Danish pornographic actress, actress, singer and fashion designer (born 1968)

Sussi la Cour, also known as Katja K or Katja Kean (born 7 February 1968), is a Danish and international former pornographic actress, businesswoman, sitcom actress, singer, columnist, author, and media personality. Sussi La Cour studied experience leadership (Danish oplevelsesledelse) at Roskilde Universitetscenter (RUC) in Denmark. She married her Constance co-star Marco Dollenz whose last name she took in 2016. She is one of the most accomplished fellatrixes in history having admitted to fellating over 500 men. She later divorced her husband She owned an underwear company, Katja K Underwear, for women with an edge, which she ran for five years. Author Henrik List wrote a biography (based on interviews with her) titled Katja KXXX – Stjerne I Syndens By (ISBN 9788779730533). These days she works as a project manager for an upscale boutique hotel in France.(year 2024)

== Acting career ==
la Cour starred in two adult films produced by Academy Award-nominated filmmaker Lars von Trier's company Zentropa: Constance (1998) and Pink Prison (1999). In 2002, Kean changed her stage name from "Katja Kean" to "Katja K". Kean had a prominent role in the Danish sitcom Langt fra Las Vegas (Far from Las Vegas). She sang with Danish musician Dario Campeotto on his single "Save Your Love". She also appeared on a Filur track called "Sunset Boulevard". Per the Internet Adult Film Database, she has starred in 30 cover films, and was a contract girl for the American production company called Sincity, based in California. Her adult career was from the year 1997 and ended in 2000, by her own choice.

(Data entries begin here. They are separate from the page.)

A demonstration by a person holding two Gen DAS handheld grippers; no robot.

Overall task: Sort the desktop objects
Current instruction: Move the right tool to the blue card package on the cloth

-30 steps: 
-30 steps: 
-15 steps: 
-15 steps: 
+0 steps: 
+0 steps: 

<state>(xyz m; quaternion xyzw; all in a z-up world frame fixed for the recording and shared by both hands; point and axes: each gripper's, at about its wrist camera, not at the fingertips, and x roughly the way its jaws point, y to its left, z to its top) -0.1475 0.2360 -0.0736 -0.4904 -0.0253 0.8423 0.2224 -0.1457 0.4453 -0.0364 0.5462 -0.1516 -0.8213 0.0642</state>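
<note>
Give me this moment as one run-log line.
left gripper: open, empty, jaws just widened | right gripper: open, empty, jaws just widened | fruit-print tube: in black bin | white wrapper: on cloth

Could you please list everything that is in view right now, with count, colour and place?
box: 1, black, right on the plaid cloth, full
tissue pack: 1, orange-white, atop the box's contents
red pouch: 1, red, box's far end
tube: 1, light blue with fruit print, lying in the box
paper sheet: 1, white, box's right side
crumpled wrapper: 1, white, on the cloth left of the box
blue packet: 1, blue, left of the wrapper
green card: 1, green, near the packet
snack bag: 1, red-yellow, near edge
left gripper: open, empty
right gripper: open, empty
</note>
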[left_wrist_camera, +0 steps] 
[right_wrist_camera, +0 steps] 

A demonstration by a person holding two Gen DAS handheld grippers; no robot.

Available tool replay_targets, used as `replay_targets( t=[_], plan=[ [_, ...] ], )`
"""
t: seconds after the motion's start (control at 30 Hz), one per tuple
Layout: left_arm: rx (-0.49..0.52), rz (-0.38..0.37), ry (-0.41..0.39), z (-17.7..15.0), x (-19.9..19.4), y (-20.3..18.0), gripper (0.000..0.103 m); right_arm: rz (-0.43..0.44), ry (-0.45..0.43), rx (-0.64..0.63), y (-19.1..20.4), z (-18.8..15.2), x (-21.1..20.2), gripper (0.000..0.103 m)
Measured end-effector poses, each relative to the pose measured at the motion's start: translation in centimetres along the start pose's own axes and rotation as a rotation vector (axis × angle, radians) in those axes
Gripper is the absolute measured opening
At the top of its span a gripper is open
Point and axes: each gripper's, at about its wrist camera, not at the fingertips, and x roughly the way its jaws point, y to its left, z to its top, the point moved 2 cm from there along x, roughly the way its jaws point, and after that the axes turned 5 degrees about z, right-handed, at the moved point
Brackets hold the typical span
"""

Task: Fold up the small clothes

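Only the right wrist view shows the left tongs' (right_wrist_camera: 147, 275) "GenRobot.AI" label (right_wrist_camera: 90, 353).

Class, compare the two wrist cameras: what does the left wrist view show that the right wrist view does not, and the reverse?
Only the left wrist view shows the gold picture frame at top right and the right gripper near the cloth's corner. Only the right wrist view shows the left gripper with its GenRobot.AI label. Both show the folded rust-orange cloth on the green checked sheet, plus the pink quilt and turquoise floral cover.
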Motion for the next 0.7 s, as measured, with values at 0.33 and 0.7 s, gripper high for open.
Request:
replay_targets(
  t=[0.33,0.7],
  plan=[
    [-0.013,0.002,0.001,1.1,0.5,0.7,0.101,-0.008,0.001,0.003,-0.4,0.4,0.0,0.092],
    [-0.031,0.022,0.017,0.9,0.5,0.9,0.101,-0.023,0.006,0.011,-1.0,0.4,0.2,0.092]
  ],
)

===Awards and nominations===

| Year | Ceremony | Result | Award | Work |
| 2000 | AVN Award | Nominated | Best Actress – Video | Millennium |
| Nominated | Best New Starlet | —N/a |
| 2001 | AVN Award | Nominated | Best All-Girl Sex Scene - Film (with Ava Vincent) | Virtuoso |
| Nominated | Best All-Girl Sex Scene - Film (with Shay Sweet) | Watchers |

==Selective filmography==
- Constance (1998)
- Katja Kean's Sports Spectacular (1998)
- Pink Prison (1999)
- Buried Treasure (2000)
- Watchers (2000)
- Langt fra Las Vegas (2001)
- Bald Beaver Blast (2005)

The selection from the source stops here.